Apakah Aksi Damai (212) Merupakan Pemberontak? atau Merupakan Khawarij?
Demonstran Damai, .. Halal
Darahnya?
Miris saat melihat adanya seorang “Ustadz” berciri-ciri menunujukkan sifat khawarijnya di Youtube
bermudah-mudah dalam mengajarkan dan menganjurkan menumpahkan darah umat Islam
kepada kaum muslimin, hanya karena dia
tidak setuju (atau tidak paham?) dengan aktifitas umat Islam tersebut. Beliau adalah Ustadz Riyadh Bajrey. Seorang
manusia, ketika sudah bersyahadat dan menjalankan shalat dan zakat, maka dia
terjaga darahnya, haram menumpahkan darahnya. Tak seorang pun berhak
menumpahkan darahnya, kecuali jika ada hak Islam yang dia langgar. Saya akan mencoba menanggapi ustadz berkedok salaf ini, padahal sejatinya ia menunjukkan sisi khawarij didalam dirinya.
Dari Abdullah
bin Umar Radhiallahu ‘Anhuma, bahwa Rasulullah ﷺ bersabda:
أُمِرْتُ
أَنْ أُقَاتِلَ النَّاسَ حَتَّى يَشْهَدُوا أَنْ
لاَ إِلَهَ إِلاَّ اللهُ
وَأَنَّ مُحَمَّدَاً رَسُوْلُ اللهِ وَيُقِيْمُوْا الصَّلاةَ
وَيُؤْتُوا الزَّكَاةَ فَإِذَا فَعَلُوا ذَلِكَ
عَصَمُوا مِنِّي دِمَاءهَمْ وَأَمْوَالَهُمْ
إِلاَّ بِحَقِّ الإِسْلامِ وَحِسَابُهُمْ
عَلَى اللهِ تَعَالَى
Aku diperintahkan untuk memerangi manusia sampai mereka
bersaksi bahwa Tiada ada Ilah kecuali Allah dan bahwa Nabi Muhammad sebagai
utusan Allah, mendirikan shalat, dan menunaikan zakat.
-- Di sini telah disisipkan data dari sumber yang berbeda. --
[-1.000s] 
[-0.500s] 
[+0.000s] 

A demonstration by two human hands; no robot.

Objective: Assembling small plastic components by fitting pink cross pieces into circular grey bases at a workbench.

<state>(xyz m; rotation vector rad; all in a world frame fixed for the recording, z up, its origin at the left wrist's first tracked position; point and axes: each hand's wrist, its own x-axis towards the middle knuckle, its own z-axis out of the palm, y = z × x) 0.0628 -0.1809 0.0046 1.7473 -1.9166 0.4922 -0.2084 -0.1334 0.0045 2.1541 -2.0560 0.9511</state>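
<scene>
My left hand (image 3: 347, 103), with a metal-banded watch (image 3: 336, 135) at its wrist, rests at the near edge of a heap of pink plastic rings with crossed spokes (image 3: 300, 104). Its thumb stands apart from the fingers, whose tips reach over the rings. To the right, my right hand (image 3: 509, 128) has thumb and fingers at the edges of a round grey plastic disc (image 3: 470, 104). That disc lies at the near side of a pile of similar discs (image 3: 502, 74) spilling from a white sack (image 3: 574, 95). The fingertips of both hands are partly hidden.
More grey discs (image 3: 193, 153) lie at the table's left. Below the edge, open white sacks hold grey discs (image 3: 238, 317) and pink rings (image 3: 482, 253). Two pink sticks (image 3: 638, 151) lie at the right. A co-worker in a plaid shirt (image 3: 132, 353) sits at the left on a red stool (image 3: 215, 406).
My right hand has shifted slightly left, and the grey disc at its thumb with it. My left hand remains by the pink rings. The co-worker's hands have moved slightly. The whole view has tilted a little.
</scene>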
Jika mereka sudah
melakukan itu, maka mereka telah aku berikan jaminan terjaga darahnya dan
hartanya, kecuali karena hak Islam. Dan perhitungan atas mereka merupakan hak
Allah ﷻ. (HR. Al Bukhari No.
25, Muslim No. 35, 36)
Dari Abdullah bin
Mas’ud Radhiallahu ‘Anhu, bahwa Rasulullah ﷺ
bersabda:
لَا يَحِلُّ دَمُ امْرِئٍ
مُسْلِمٍ يَشْهَدُ أَنْ لَا إِلَهَ
إِلَّا اللَّهُ وَأَنِّي رَسُولُ
اللَّهِ إِلَّا بِإِحْدَى ثَلَاثٍ: الثَّيِّبُ
الزَّانِيْ، وَالنَّفْسُ بِالنَّفْسِ، وَالتَّاركُ لِدِيْنِهِ المُفَارِقُ للجمَاعَةِ
Tidak halal darah seseorang muslim yang telah bersaksi tidak
ada Ilah kecuali Allah dan aku sebagai utusan Allah, kecuali disebabkan salah satu di antara tiga
hal: ats tsayyib az zaaniy (orang yang
sudah nikah/janda/duda yang berzina), jiwa dengan jiwa (membunuh), orang yang
meninggalkan agamanya dia memisahkan diri dari jamaah. (HR. Al Bukhari No.
6878, Muslim No. 1676)
Maka, tidak sepantasnya bermudah-mudah memfatwakan “bunuh”,
“halal darahnya” kepada sesama umat
Islam (termasuk demonstran muslim), tanpa hujjah yang benar dan kuat. Sebab,
itu akan menjadi senjata dan alasan bagi para pelaku kezaliman untuk membunuh
siapa saja yang tidak disukainya. Lebih tidak pantas lagi jika ini dianggap
sebagai pendapat salaf, entah salaf mana yang diteladaninya? Wallahul Musta’an!
Demonstrasi = Bughat?
Demonstrasi atau unjuk rasa, merupakan salah satu cara
menyuarakan hal-hal yang mereka inginkan; berupa hal yang mereka setujui atau
tolak, menuntut hak, bahkan memperjuangkan hak-hak orang lain, bahkan membela
negara sendiri dari ancaman negara lain.
Cara seperti ini, di negeri ini diperkenankan bahkan
dilindungi UU negara. Lalu, -dalam perspektif ini- , jika demonstrasi disamakan
dengan bughat (pemberontakan), adalah hal yang sangat naif, apakah mungkin
negara memperkenankan aksi yang disamakan dengan pemberontakan, bahkan
dilindungi UU yang mereka buat?
Ada pun bughat adalah upaya makar dengan melakukan pemberontakan
kepada negara, dengan keluar dari ketaatan terhadap mereka dan angkat senjata
untuk menggulingkannya. Jelas ini sangat berbeda dengan demonstrasi.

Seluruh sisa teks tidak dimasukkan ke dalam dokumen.